Da quel momento il contenuto viene salvato nel database interno e rimane consultabile anche offline.

Nota importante: il programma nasce chiaramente con una filosofia “old school”. L’interfaccia non è immediata come software più moderni.


Virtual View: la funzione più interessante

La vera particolarità di VVV è il sistema chiamato Virtual View.

In pratica puoi creare cartelle virtuali che raggruppano file provenienti da dischi diversi.

Ad esempio:

  • film da HDD differenti
  • progetti archiviati su più backup
  • raccolte audio distribuite su vari supporti

Il tutto organizzato in una struttura logica unica.

È una funzione molto intelligente, soprattutto per chi lavora con archivi enormi distribuiti su più dispositivi.


Ricerca e catalogazione

Dal punto di vista della ricerca, VVV fa bene il suo lavoro.

Supporta:

  • ricerca file e cartelle
  • metadata audio
  • organizzazione per cataloghi
  • database condivisibili in rete

Può inoltre memorizzare informazioni come:

  • autore MP3
  • album
  • titolo tracce audio

La ricerca non è “istantanea” come Everything, ma considerando il tipo di utilizzo, resta comunque efficace.


Prestazioni e limiti reali

Qui bisogna essere abbastanza onesti.

VVV è un software molto utile… ma anche piuttosto datato come concezione.

Diversi utenti online segnalano:

  • interfaccia antiquata
  • problemi con archivi enormi
  • crash con quantità massive di file
  • compatibilità non sempre perfetta su sistemi moderni

Altri utenti invece continuano a utilizzarlo proprio perché esistono poche alternative realmente equivalenti nel mondo open-source.

In pratica: non è un software “moderno”, ma fa ancora qualcosa che pochi programmi fanno davvero bene.


A chi può servire davvero

VVV non è pensato per l’utente medio.

Ha senso soprattutto per:

  • data hoarder
  • archivisti digitali
  • fotografi
  • tecnici IT
  • utenti con grandi collezioni offline
  • chi gestisce backup distribuiti

Per chi usa principalmente cloud storage o NAS sempre online, probabilmente oggi esistono alternative più pratiche.

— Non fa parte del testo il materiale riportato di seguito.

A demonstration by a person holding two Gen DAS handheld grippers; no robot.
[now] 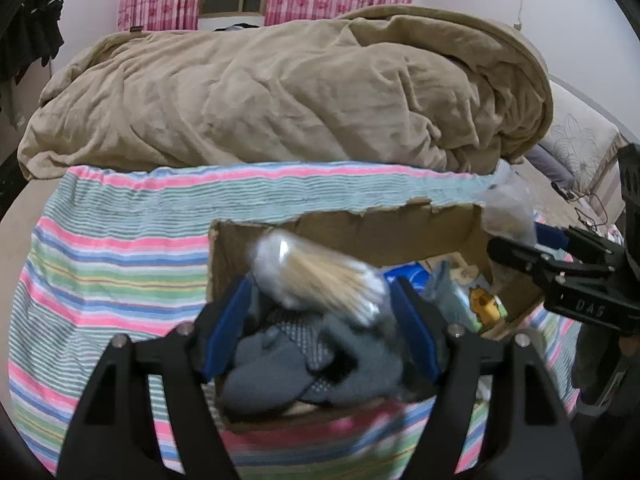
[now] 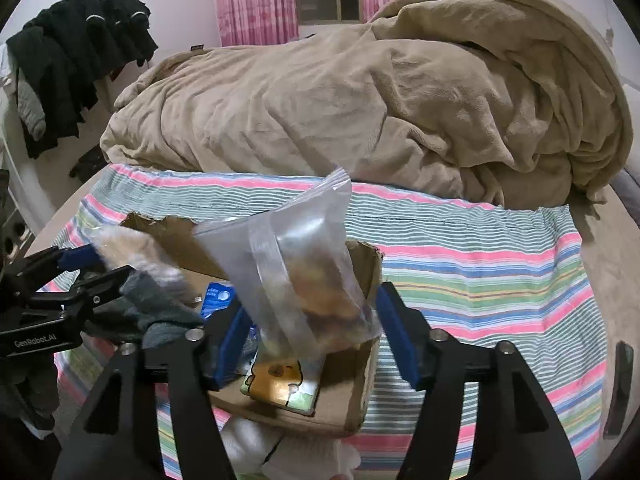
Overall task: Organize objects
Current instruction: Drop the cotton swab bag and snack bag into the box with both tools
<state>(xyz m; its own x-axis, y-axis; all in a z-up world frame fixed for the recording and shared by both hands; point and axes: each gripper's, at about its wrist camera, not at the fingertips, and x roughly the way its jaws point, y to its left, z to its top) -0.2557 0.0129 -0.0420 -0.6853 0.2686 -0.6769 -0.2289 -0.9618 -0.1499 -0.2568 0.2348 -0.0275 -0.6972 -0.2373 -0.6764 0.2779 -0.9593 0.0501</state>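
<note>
Over the torn cardboard box (image 2: 352,396) on the striped bedsheet (image 2: 480,264), the left tongs (image 1: 320,320) and right tongs (image 2: 310,332) are standing open, releasing a packet of sticks (image 1: 316,276) and a zip bag (image 2: 296,264) onto grey socks (image 1: 304,364) and a cartoon pack (image 2: 280,384) inside.

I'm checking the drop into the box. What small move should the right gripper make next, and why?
Probably draw the right gripper back. Its pads stand clear of the zip bag, which hangs blurred over the open cardboard box.
</note>
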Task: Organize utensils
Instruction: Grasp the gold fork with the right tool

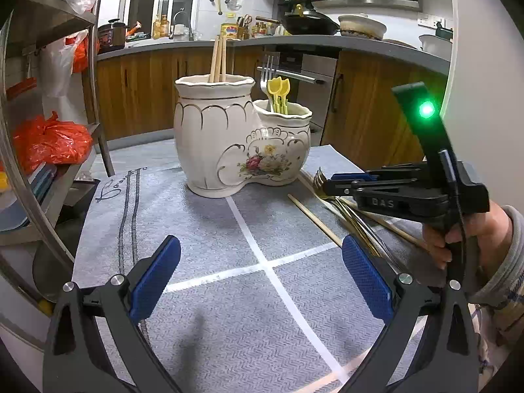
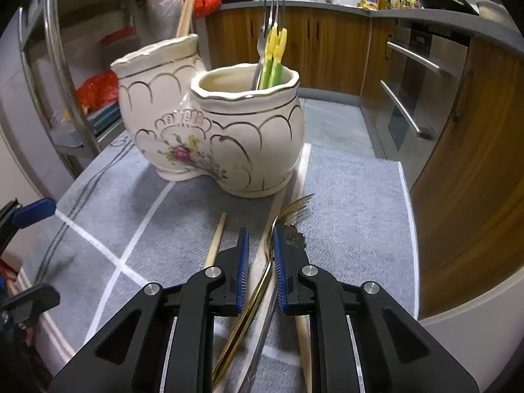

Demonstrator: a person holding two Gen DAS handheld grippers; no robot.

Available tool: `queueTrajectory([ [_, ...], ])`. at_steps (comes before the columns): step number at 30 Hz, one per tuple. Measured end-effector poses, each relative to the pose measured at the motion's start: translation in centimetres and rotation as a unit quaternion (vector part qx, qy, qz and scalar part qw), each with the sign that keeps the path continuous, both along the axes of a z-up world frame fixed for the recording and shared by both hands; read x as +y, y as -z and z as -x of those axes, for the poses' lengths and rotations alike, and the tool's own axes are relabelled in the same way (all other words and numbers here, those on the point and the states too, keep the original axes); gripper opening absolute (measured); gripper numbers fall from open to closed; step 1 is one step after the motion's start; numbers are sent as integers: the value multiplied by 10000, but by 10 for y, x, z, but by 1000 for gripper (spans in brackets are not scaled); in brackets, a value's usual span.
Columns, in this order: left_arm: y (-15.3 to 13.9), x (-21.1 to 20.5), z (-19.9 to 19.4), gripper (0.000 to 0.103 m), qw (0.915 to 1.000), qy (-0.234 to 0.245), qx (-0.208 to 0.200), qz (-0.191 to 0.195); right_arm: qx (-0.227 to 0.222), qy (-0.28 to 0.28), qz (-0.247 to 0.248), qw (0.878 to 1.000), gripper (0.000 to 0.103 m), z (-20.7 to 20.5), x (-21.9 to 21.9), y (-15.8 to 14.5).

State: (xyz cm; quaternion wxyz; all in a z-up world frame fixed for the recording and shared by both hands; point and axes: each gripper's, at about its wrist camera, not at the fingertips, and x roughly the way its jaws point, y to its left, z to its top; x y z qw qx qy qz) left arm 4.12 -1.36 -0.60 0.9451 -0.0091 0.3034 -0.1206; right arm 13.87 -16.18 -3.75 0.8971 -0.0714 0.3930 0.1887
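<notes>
A cream twin-jar ceramic holder (image 1: 213, 137) (image 2: 252, 150) stands on the grey mat. Its tall jar holds wooden chopsticks (image 1: 217, 59); the low jar holds a steel fork (image 2: 267, 29) and yellow-green utensils (image 2: 276, 55). A gold fork (image 2: 291, 208) (image 1: 322, 181) lies on the mat with other long utensils and loose chopsticks (image 2: 217, 239) (image 1: 314, 219). My right gripper (image 2: 260, 232) (image 1: 337, 185) is down over the gold fork's neck. Its jaws are narrow: the fork rests against the right pad, with a gap to the left pad. My left gripper (image 1: 262, 275) hovers wide open over bare mat, holding nothing.
A metal rack with orange bags (image 1: 49, 140) stands left of the table. Wooden cabinets and an oven (image 2: 409, 98) lie beyond the table's far and right edge (image 2: 406, 216). White lines cross the mat (image 1: 262, 262). A person's hand (image 1: 458, 235) holds the right gripper.
</notes>
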Motion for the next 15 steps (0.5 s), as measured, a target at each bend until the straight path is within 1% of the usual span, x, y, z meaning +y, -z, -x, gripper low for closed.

Pro e contro (senza giri di parole)

Pro

  • ottimo per catalogare archivi offline
  • supporto multipiattaforma
  • database condivisibili
  • Virtual View molto interessante
  • open-source e leggero

Contro

  • interfaccia decisamente datata
  • curva di apprendimento iniziale
  • ricerca meno avanzata rispetto a tool moderni
  • qualche problema con archivi enormi
  • aggiornamenti non particolarmente frequenti

Considerazioni finali

VVV è uno di quei software che sembrano arrivare direttamente da un’altra epoca dell’informatica.

Pochissima attenzione al design, zero effetti grafici, ma tanta sostanza.

Non è un programma per tutti, e probabilmente molti utenti oggi preferiranno soluzioni più moderne o integrate nel cloud.

Ma per chi gestisce grandi archivi offline, backup storici o collezioni distribuite su più dischi, resta ancora oggi uno strumento sorprendentemente valido.

Soprattutto perché il problema che risolve è ancora molto reale.